April 29, 2014: The U.S. Department of Education’s Office for Civil Rights publishes a 53-page document that offers “guidance” on sexual assault for schools that receive federal funding through Title IX, the 1972 civil rights law that prohibits discrimination on the basis of sex in federally funded education programs and activities.

 

For the first time, the federal government says explicitly that “Title IX’s sex discrimination prohibition extends to claims of discrimination based on gender identity or failure to conform to stereotypical notions of masculinity or femininity” and that “the actual or perceived sexual orientation or gender identity of the parties does not change a school’s obligations ...” In other words, transgender people are protected from discrimination under the law.

 

March 2, 2015: The City Council holds a public hearing in advance of the vote to add the protected classes. It draws 117 people, many of them furious about a specific provision in the proposed language that would allow transgender people to use publicly accessible restrooms according to the gender they identify with. Opponents claim this would allow sexual predators to cite the law to gain access to public bathrooms.

 

An amendment removes restrooms, locker rooms, showers, and changing rooms from the proposed changes. The amended ordinance is voted down, 6-5.

 

November 3, 2015: Charlotte elects a new mayor, former Mecklenburg County Board of Commissioners chair Jennifer Roberts, who openly supports the LGBT-inclusive changes that were originally proposed in March. The City Council adds two new members, Democrats Julie Eiselt and James Mitchell, both of whom also support the changes.

 

November 21, 2015: North Carolina Governor Pat McCrory issues a release that calls on Attorney General Roy Cooper—a Democrat running for governor in 2016—to “stop the federal government from taking over our schools, and challenge the ACLU and President Obama's attempt to force local districts to open sex-specific locker rooms and bathrooms to individuals of the opposite biological sex.” (The impetus is a pending federal civil rights case involving a 16-year-old transgender boy in Virginia

 

January 2016: During its winter meeting in Charleston, South Carolina, the Republican National Committee issues a memo that “calls on the Department of Education to rescind its interpretation of Title IX that wrongly includes facility use issues by transgender students”; “encourages state legislatures to recognize that these Obama gender identity policies are a federal governmental overreach”; and “encourages state legislatures to enact laws that protect student privacy and limit the use of restrooms, locker rooms and similar facilities to members of the sex to whom the facility is designated.”

 

February 1: The city and Community Building Initiative hold a public forum on the LGBT protections, which are coming back up for a vote.

 

February 22: The City Council, after another public hearing that draws more than 140 speakers, votes 7-4 to add gay and transgender people to the list of classes protected against discrimination in Charlotte, effective April 1. McCrory has already warned two council members about the prospect of “immediate state legislative intervention.”

 

February 23: N.C. House Speaker Tim Moore also calls for legislative action, focusing specifically on “the bathroom piece” of Charlotte’s ordinance changes.

 

March 3: Republican legislative leaders—including Moore, Senate President Pro Tem Phil Berger, and Senator Buck Newton, who’s running for Attorney General—hold a news conference renewing their support of a special session to overturn the Charlotte ordinance.

 

March 21: Moore and Lt.
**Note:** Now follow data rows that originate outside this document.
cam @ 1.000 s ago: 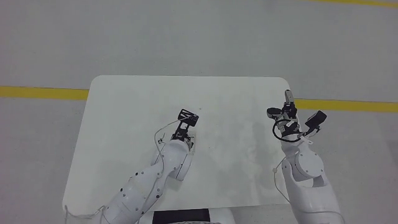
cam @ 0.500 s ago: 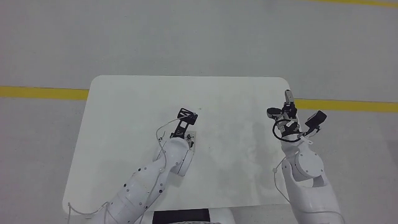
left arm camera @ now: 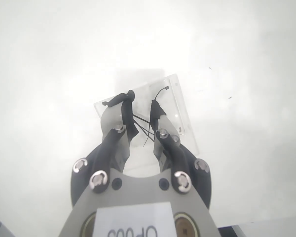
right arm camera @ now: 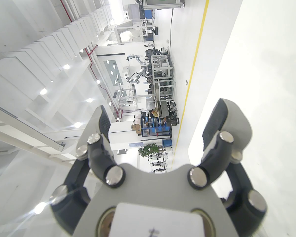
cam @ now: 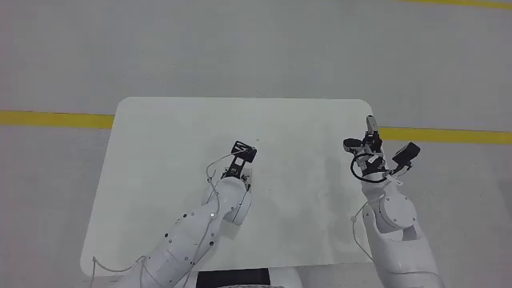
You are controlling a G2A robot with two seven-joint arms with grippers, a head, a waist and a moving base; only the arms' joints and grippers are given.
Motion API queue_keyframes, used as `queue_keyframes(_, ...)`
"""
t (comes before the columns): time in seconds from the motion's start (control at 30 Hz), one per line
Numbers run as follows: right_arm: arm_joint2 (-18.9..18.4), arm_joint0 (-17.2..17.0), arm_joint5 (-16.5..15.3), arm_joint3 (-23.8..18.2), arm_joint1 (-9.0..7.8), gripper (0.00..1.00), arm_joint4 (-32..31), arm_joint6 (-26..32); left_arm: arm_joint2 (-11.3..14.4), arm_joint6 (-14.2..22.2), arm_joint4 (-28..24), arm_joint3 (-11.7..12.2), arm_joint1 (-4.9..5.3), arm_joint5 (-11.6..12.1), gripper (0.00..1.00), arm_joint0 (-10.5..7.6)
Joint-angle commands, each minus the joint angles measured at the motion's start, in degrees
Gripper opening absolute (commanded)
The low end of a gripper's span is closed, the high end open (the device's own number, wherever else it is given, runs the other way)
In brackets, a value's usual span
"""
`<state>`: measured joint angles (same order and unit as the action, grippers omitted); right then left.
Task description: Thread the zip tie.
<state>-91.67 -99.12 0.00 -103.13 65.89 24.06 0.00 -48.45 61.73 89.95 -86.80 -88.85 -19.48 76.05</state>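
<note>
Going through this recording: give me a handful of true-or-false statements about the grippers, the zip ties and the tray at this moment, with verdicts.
1. The left gripper hangs over a clear tray. True.
2. The right gripper is clamped on a zip tie. False: its fingers are apart and hold nothing.
3. Thin black zip ties lie on the tray, between the left gripper's fingers. True.
4. The tray sits at the far left corner of the table. False: it lies near the middle of the table, under the left gripper.
5. Both grippers are above the tray. False: the right gripper is off by the table's right edge, pointing out at the room.
</note>
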Motion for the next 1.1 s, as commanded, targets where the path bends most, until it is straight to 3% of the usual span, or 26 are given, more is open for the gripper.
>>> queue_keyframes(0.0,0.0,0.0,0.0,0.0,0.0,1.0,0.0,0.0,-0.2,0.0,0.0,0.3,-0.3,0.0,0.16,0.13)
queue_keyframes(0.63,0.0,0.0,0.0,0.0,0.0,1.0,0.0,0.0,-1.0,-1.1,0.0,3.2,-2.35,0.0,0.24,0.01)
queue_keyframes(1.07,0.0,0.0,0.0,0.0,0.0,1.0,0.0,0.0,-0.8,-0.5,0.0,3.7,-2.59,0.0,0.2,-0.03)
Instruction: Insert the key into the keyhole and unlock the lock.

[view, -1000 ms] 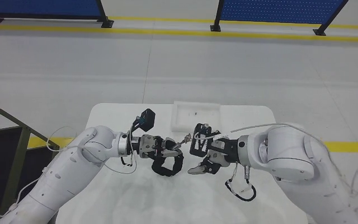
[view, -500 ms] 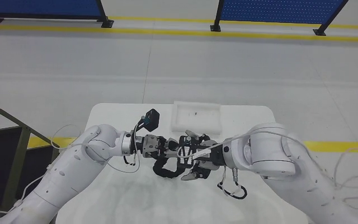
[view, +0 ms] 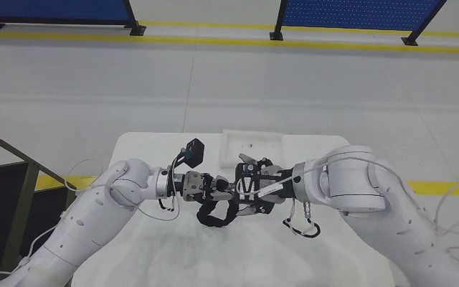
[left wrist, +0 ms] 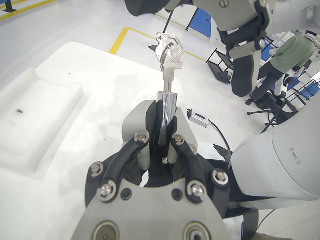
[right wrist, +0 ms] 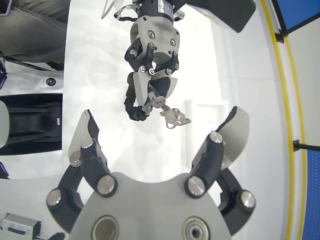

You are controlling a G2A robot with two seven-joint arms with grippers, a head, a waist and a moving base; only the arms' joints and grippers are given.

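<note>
**Asker:** Start on your left. What is that claw doing?

**Me:** My left claw (left wrist: 163,116) is clenched tight on the lock (left wrist: 167,106) and holds its shiny body up above the worktop (left wrist: 95,76). The lock's black cable (right wrist: 131,104) hangs in a loop below the claw.

**Asker:** And the key?

**Me:** The key (left wrist: 172,58) already stands in the keyhole (right wrist: 159,100), at the free end of the lock. A stretch of blade shows bare between the head and the lock, so I judge it may not be pushed fully home. A ring (right wrist: 172,125) dangles from the head, carrying what looks like a second key.

**Asker:** Which way does it lie from your right claw?

**Me:** Straight ahead. Its long axis runs out of the lock toward my right claw (right wrist: 162,114), along the line between my two wrists. That claw is released, its fingers (right wrist: 87,126) spread wide and grasping nothing. The key's head sits near it, ahead of the fingertips and roughly centred on the gap.

**Asker:** So which arm takes the next move?

**Me:** The right one, I reckon. The left is busy steadying the lock. The right would come forward along that axis, close on the flat head, then twist about the same axis. The head looks tilted against my fingers' line, so the wrist may need a roll first. The dangling ring could also get pinched.
</note>
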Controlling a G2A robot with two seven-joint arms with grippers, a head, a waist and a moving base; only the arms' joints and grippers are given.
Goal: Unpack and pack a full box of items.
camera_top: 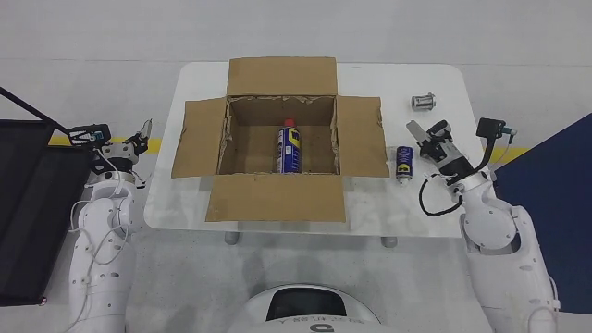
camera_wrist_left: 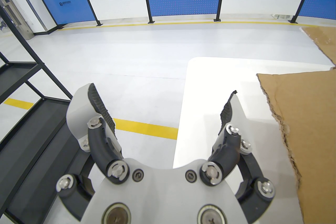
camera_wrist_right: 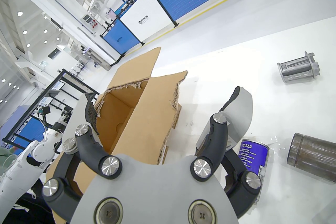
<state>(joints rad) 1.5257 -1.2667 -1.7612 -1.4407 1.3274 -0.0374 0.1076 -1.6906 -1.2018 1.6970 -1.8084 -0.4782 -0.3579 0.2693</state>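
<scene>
The right gripper (camera_top: 424,130) (camera_wrist_right: 162,104) has its jaws spread wide with nothing between them, and hangs above the white table (camera_top: 435,205) to the right of the box. Just beside it lies a small blue cylindrical can with a white label (camera_top: 404,162) (camera_wrist_right: 253,156), on its side on the tabletop. Near that can the right wrist view shows a dull grey metal tube (camera_wrist_right: 309,160), also lying down. Farther toward the table's back edge rests a grey flanged metal part (camera_top: 424,102) (camera_wrist_right: 299,70).

The left gripper (camera_top: 143,135) (camera_wrist_left: 162,89) is likewise wide and empty, at the table's left edge, near the box's left flap.

The brown cardboard box (camera_top: 282,77) (camera_wrist_left: 302,117) (camera_wrist_right: 147,109) stands in the middle of the table with all four flaps folded outward. Inside it, a blue and yellow spray can with a red cap (camera_top: 289,146) lies on the bottom.

A black metal shelf cart (camera_top: 28,203) (camera_wrist_left: 26,130) stands on the floor left of the table.
</scene>
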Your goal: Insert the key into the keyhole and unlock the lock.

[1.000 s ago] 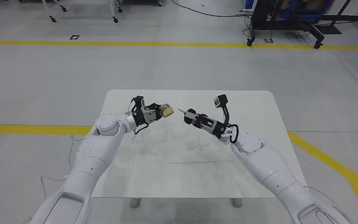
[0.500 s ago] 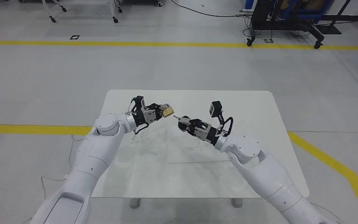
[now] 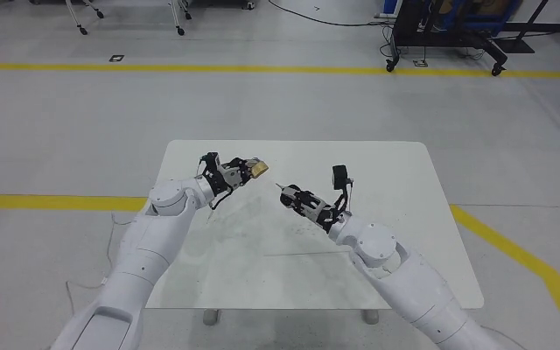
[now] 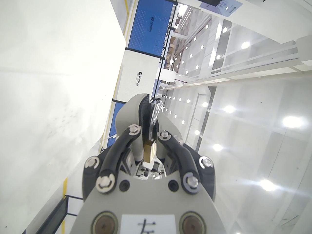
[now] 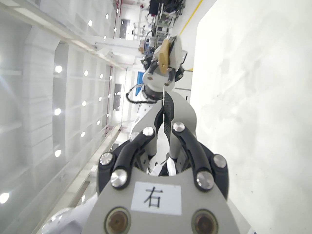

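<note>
My left gripper (image 3: 252, 166) is shut on a brass padlock (image 3: 259, 164), held above the white table (image 3: 394, 175) left of its centre. In the left wrist view the lock's brass body (image 4: 148, 152) sits between the closed fingers, with the silver shackle toward the tips. My right gripper (image 3: 285, 193) is shut on the key (image 3: 278, 186), whose thin blade points toward the lock with a small gap between them. In the right wrist view the key (image 5: 164, 98) sticks out past the tips, aimed just below the padlock (image 5: 164, 54).
Scuff marks dot the middle of the table. Carts and racks stand on the floor far beyond the table's back edge. A yellow floor line (image 3: 52, 201) runs past both sides.
The right arm swung in toward the table's centre and lowered the key slightly. The left gripper drew the padlock a little back and away, so the gap to the key widened.
</note>
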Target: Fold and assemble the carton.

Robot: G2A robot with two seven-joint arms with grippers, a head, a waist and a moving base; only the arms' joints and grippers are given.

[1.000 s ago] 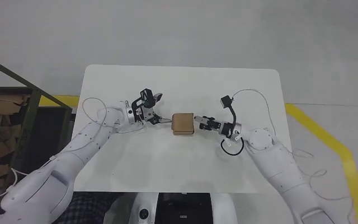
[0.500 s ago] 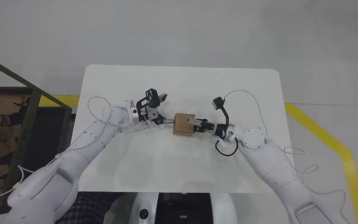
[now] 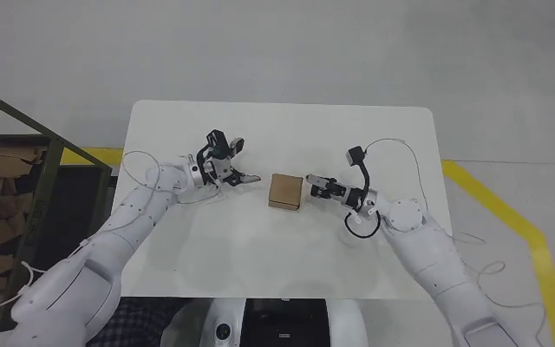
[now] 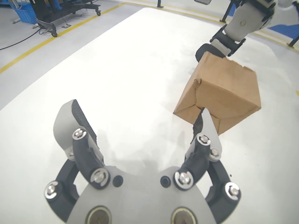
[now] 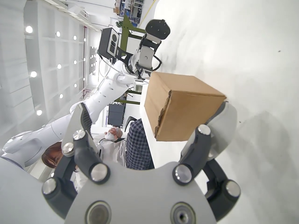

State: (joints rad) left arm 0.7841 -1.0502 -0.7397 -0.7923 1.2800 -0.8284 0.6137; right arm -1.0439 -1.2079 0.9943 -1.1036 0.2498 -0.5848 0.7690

Gov. Dan Forest, the Senate president, call a special session for two days later. They do so against the wishes of McCrory, who declines to order the session because he worries that the General Assembly will go “beyond the scope of the bathroom issue,” says a McCrory aide.

 

March 23: In one day, the General Assembly goes far, far beyond the scope of the bathroom issue. McCrory signs it into law within hours of its passage.

 

March 28: The ACLU of North Carolina leads a lawsuit against the state in federal court, alleging that HB2 violates the Equal Protection Clause of the U.S. Constitution's 14th Amendment.

 

March 29: Cooper, calling the new law “a national embarrassment,” says his office will not defend the state against the ACLU suit.

 

April 5: The international financial company PayPal cancels its plans for a 400-job, $36 million operations center in Charlotte.

 

April 8: Bruce Springsteen cancels his April 10 concert in Greensboro because of HB2. “Some things are more inportant than a rock show," he writes on his website, “and this fight against prejudice and bigotry, which is happening as I write, is one of them.”

 

April 12: McCrory issues an executive order that adds sexual orientation and gender identity to the list of protected classes among state employees but leaves the bulk of HB2 intact.

 

April 19: The 4th U.S. Circuit Court of Appeals in Richmond, which has jurisdiction over North Carolina, rules in favor of Gavin Grimm, the transgender teenager in Virginia. In a 2-1 ruling that sent the case back to U.S. District Court, the appeals court says the Virginia school district's refusal to allow the boy to use the restroom that corresponds to his gender identity violates Title IX, the federal law that prohibits sex discrimination by schools that receive federal funding.

 

April 20: Berger says he does not support a repeal of HB2, despite the 4th Circuit’s ruling in the Grimm case.

 

April 25: The General Assembly convenes for a short session and takes no action on HB2.

 

May 4: The U.S. Justice Department's Civil Rights Division tells McCrory that HB2 violates federal civil rights law and asks him to respond by May 9. McCrory and other state officials accuse the Justice Department of overreach.

 

May 9: McCrory and legislative leaders Berger and Moore file separate lawsuits against the Justice Department, seeking a ruling that HB2 does not discriminate against LGBT people—and therefore doesn't violate federal civil rights law. The Justice Department sues North Carolina, alleging that the law violates three specific federal civil rights laws, including Title IX. “This law provides no benefit to society,” says U.S. Attorney General Loretta Lynch, a North Carolina native. “All it does is harm innocent Americans.”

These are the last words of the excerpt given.